WELLFLEETâ Great white sharks don’t hook their fins when rescuers check in for the day.
Today, a group dedicated to safe ocean recreation says the new – and inexpensive – technology could provide an extra layer of protection for swimmers and surfers during unsupervised hours.
Cape Cod Ocean Community hosted a demonstration of the warning system which uses flashing red and white lights and an audible alarm Thursday morning at LeCount Hollow Beach.
The warning system mounted on private property on a dune above the beach is designed by Moosh Systems to go off whenever it receives a telephone notification that a marked great white shark has pinged a receiver in time real located on a buoy off the beach, Heather said. Doyle of Cape Cod Ocean Community.
âThis is another local opportunity to improve public safety,â she said.
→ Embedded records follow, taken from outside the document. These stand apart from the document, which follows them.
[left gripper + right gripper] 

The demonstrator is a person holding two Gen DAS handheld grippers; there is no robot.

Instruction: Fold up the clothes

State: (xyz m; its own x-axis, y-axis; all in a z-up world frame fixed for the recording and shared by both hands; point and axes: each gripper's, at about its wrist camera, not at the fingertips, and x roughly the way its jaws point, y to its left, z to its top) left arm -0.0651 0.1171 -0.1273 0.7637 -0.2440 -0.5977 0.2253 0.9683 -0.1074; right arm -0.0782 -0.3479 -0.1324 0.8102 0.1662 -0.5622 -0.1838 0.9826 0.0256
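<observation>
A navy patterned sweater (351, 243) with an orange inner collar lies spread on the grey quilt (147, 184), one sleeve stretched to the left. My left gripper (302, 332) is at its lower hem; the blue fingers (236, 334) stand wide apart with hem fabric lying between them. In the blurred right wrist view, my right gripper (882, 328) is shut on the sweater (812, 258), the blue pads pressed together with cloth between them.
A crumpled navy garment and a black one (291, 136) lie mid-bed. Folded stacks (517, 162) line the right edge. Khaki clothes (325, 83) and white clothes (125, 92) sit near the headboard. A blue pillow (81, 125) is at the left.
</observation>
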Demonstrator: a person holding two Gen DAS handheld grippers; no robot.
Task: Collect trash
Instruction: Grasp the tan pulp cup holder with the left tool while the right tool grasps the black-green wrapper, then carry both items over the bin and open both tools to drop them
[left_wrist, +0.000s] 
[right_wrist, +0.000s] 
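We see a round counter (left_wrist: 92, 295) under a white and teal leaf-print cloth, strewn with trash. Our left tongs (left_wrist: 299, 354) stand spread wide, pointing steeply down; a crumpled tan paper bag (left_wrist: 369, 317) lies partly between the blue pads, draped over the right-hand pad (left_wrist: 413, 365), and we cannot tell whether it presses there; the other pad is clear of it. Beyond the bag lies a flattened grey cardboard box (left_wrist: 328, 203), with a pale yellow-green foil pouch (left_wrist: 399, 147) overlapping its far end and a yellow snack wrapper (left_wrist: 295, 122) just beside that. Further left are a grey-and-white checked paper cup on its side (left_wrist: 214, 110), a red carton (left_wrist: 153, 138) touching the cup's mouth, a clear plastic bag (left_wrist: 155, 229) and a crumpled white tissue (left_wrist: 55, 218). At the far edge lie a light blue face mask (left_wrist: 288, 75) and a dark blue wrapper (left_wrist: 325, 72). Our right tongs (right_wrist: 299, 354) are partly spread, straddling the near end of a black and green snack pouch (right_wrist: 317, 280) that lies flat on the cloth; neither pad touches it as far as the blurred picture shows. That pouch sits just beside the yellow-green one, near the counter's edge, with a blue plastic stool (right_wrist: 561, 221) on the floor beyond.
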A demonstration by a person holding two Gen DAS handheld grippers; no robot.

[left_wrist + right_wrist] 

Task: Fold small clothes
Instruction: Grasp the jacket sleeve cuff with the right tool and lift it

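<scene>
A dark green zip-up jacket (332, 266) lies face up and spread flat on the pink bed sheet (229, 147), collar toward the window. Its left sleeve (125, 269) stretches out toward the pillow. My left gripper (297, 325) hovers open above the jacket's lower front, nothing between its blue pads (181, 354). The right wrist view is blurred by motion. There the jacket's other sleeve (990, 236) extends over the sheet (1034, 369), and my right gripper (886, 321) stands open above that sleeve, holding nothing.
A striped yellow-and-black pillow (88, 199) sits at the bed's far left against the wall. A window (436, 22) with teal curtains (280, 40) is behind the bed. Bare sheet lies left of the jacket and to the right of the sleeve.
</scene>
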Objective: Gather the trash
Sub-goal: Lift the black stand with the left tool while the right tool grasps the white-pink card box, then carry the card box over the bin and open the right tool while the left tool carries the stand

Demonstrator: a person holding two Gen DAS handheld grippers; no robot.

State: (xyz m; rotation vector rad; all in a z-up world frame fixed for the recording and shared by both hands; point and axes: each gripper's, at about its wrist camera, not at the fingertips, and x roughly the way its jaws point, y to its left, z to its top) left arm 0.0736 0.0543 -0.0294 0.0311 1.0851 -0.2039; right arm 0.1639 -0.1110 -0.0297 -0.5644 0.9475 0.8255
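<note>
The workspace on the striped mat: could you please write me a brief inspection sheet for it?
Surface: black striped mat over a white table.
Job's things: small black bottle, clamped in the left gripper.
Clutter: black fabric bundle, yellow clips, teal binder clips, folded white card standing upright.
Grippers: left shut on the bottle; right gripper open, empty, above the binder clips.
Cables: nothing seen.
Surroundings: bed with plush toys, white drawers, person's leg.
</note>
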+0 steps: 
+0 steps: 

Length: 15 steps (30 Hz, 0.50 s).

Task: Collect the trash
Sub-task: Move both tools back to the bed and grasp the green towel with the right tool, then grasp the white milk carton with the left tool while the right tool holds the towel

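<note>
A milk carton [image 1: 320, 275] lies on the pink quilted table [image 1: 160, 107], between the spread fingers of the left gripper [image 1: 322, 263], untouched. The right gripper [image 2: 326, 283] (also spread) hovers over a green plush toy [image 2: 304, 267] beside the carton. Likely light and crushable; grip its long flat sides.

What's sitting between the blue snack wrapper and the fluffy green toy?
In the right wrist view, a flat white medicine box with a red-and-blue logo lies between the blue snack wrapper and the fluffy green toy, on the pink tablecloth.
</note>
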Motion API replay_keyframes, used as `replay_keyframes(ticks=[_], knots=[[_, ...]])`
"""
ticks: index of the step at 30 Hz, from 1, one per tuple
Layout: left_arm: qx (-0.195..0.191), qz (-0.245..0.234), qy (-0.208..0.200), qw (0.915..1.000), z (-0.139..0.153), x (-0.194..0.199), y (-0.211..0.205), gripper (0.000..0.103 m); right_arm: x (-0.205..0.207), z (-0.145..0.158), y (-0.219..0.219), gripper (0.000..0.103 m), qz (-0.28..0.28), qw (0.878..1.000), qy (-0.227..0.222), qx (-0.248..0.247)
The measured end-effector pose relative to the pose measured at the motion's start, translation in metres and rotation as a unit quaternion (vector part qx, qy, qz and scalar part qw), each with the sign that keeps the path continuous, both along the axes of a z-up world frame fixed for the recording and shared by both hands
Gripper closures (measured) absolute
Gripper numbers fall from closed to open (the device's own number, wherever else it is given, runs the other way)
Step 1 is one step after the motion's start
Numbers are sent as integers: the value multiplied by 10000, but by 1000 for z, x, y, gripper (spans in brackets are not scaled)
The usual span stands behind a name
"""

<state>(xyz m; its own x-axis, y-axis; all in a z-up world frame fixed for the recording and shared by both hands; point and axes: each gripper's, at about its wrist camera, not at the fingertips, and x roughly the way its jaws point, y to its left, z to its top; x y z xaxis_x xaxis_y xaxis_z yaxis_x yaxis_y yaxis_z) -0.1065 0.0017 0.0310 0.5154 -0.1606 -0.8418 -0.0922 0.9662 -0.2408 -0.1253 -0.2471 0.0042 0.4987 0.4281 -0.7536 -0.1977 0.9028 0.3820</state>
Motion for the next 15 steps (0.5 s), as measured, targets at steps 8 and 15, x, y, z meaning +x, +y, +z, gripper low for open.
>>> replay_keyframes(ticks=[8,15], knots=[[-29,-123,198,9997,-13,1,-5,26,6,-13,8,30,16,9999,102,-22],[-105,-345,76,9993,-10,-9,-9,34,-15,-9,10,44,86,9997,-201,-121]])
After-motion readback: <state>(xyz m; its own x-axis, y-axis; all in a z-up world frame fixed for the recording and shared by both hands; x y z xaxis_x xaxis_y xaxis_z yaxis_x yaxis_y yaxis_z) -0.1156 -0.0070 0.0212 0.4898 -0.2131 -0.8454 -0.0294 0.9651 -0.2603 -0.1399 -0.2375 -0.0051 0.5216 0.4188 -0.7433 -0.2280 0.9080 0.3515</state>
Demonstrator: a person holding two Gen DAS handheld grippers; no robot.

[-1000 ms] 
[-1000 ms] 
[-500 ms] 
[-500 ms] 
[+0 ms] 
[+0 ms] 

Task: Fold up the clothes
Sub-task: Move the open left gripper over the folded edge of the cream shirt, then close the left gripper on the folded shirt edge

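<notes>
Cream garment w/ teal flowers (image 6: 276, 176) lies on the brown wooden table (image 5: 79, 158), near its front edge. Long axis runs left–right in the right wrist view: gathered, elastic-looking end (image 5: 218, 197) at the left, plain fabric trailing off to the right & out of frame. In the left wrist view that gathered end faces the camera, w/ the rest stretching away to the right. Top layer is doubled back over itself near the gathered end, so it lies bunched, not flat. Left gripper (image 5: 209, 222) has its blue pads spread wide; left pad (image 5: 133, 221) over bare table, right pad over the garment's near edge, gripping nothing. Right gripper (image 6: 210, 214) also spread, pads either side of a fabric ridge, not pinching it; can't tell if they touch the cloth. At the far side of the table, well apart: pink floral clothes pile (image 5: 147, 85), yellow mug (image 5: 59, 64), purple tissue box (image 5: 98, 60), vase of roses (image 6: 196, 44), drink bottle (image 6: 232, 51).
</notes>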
The plan is to include the phone number for the Moosh Systems beacon in a call tree of organizations and individuals who are notified whenever a shark tagged by the Massachusetts Marine Fisheries Division approaches it. ‘one of the real-time receivers,’ Doyle said.
Currently, lifeguards or other public safety officials are notified when tagged sharks are detected by the five real-time receivers located off LeCount Hollow and Newcomb Hollow beaches in Wellfleet, Nauset Beach in Orleans, Head of the Meadow in Truro. and North Beach in Chatham.
Rescuers are also watching the shallow waters where great white sharks visiting Cape Town spend nearly half of their time, according to a multi-agency study released in March.
“When they’re not there,” Doyle said of rescuers, “nobody gets the information.”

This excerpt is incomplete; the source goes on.